■ Provided material:
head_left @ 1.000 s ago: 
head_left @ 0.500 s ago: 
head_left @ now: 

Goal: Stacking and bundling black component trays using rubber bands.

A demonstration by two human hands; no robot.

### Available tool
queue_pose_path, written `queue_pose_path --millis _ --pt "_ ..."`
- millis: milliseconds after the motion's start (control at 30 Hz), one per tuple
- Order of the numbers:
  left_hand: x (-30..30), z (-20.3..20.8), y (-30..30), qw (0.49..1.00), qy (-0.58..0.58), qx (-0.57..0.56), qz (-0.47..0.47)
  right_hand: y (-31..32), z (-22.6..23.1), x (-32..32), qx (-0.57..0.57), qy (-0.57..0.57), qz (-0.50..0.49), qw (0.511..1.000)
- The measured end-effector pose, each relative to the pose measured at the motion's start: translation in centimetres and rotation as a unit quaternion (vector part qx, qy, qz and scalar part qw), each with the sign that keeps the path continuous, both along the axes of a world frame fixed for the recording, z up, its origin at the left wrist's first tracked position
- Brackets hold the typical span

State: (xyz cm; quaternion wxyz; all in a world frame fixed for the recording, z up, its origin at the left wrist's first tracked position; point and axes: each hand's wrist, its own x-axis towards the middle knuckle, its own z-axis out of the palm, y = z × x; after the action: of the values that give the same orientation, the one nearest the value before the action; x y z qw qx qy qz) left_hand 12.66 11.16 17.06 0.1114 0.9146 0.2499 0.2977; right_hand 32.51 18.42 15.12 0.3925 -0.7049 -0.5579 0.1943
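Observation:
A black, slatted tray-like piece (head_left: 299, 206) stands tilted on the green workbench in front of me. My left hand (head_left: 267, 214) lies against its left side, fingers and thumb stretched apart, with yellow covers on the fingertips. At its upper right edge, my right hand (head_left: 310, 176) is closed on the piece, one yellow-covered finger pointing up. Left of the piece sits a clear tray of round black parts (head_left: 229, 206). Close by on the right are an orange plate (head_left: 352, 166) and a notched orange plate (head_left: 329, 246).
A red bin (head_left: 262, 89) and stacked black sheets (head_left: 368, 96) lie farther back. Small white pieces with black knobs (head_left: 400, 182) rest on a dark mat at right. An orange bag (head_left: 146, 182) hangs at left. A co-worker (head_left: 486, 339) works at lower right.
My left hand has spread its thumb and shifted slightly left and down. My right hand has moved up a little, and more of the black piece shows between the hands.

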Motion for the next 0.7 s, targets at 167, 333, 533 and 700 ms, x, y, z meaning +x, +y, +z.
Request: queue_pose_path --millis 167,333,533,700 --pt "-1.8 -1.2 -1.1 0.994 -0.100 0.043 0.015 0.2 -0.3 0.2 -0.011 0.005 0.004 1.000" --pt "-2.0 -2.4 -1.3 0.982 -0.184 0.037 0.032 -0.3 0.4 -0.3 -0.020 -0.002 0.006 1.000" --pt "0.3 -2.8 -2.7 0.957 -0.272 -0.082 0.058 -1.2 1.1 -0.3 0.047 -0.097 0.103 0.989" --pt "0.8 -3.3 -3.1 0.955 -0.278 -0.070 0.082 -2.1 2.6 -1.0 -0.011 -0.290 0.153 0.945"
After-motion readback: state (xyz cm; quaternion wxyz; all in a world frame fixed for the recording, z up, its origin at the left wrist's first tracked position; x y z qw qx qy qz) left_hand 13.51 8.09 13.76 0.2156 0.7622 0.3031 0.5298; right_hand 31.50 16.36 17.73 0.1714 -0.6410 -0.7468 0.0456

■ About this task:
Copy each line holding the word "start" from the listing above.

■ Result:
- millis: milliseconds after the motion's start (control at 30 Hz), one per tuple
- The measured end-effector pose, each relative to the pose measured at the motion's start: translation in centimetres and rotation as a unit quaternion (vector part qx, qy, qz and scalar part qw), each with the sign that keeps the path continuous, both along the axes of a world frame fixed for the recording, z up, its origin at the left wrist's first tracked position

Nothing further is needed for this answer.